About this exercise
Bring together all lines from the listing below that contain the string "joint".

---*---

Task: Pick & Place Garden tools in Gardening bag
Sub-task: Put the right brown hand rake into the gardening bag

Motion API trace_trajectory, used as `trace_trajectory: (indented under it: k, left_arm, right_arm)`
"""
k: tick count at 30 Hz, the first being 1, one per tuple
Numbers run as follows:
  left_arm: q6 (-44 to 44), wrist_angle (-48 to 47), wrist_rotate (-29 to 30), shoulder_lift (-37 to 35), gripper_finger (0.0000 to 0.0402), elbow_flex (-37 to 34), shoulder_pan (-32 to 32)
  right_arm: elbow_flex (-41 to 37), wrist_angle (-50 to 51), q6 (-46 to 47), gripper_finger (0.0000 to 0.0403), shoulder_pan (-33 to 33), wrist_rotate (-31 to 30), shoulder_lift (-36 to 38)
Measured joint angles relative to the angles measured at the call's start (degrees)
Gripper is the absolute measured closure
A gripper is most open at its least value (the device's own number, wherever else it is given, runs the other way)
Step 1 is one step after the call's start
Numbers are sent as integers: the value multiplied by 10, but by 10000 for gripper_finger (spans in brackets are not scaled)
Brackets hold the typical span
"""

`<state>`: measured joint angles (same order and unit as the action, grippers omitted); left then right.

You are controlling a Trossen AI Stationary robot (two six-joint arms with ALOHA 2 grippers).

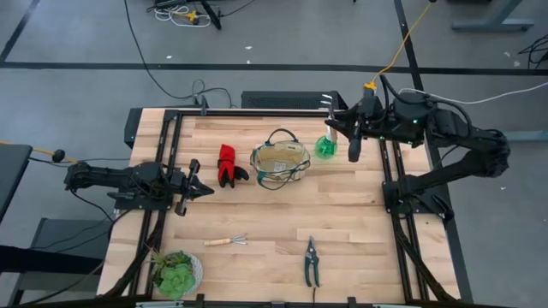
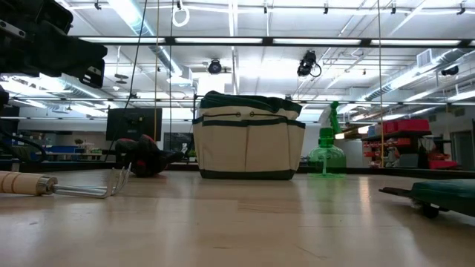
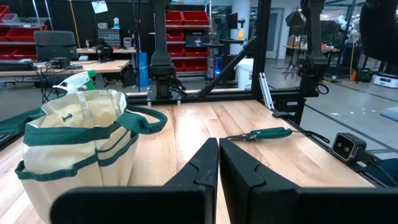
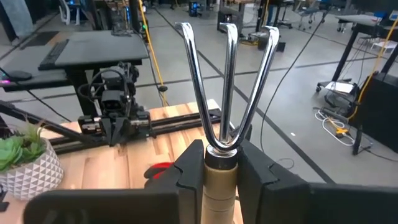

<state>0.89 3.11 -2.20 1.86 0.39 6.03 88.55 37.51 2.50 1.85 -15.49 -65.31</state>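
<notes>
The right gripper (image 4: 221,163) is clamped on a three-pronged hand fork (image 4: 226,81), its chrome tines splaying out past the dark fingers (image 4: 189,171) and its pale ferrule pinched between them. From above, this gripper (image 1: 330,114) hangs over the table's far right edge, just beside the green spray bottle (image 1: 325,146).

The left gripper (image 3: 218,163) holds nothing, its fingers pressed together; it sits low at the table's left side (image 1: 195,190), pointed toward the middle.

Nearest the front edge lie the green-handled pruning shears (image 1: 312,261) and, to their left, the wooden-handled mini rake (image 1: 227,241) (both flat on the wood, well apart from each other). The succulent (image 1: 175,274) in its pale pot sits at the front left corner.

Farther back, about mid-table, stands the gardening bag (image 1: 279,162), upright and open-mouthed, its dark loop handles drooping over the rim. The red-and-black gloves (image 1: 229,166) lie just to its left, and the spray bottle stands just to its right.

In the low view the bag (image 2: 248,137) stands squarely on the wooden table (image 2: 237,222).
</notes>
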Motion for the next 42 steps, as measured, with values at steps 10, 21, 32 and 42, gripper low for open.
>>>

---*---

Answer area
Measured joint angles relative to the angles measured at the call's start (degrees)
`<state>`: measured joint angles (same order and unit as the action, grippers omitted); left then right.
You are controlling a Trossen AI Stationary robot (two six-joint arms with ALOHA 2 grippers).

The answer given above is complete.